## TASK TO COMPLETE
All lines holding the word "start" in the listing below need to be copied.

★ ★ ★

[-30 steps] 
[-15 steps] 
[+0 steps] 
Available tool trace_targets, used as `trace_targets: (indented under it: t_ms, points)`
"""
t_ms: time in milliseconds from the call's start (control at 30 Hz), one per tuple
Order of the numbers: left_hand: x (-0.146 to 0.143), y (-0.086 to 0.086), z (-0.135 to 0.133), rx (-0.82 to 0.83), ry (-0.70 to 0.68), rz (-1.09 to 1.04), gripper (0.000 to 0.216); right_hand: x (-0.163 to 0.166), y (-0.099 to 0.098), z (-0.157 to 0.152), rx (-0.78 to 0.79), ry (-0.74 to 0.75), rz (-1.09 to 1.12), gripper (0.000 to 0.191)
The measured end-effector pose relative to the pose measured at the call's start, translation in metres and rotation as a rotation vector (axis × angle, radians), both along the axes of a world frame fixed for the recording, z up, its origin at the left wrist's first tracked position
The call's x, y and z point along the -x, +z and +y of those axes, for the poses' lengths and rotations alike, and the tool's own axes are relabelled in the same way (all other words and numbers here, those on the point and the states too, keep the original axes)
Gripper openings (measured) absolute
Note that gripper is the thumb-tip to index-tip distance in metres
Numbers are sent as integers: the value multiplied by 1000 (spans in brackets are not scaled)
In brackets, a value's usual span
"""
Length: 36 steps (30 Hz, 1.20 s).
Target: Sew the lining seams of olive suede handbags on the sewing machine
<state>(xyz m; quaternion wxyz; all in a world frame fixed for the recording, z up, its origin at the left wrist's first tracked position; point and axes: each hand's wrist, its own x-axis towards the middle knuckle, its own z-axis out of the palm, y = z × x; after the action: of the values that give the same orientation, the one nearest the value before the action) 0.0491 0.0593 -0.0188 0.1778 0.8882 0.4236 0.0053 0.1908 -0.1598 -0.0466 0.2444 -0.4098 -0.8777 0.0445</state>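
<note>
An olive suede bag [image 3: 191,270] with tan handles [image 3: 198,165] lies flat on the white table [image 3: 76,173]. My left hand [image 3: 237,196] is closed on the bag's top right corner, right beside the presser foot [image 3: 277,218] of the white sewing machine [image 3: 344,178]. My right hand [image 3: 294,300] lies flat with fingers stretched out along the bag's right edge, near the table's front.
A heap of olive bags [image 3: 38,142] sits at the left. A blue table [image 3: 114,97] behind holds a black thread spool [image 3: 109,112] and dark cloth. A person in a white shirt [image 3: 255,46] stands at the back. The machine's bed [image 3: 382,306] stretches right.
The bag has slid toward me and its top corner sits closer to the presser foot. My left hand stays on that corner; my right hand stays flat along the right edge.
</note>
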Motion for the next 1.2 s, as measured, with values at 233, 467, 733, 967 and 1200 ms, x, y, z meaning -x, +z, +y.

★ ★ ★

## ANSWER
t_ms: time in milliseconds from the call's start (control at 30 Hz), one per tuple
The measured end-effector pose relative to the pose measured at the call's start, translation in metres and rotation as a rotation vector (axis × angle, radians), both along the axes of a world frame fixed for the recording, z up, its origin at the left wrist's first tracked position

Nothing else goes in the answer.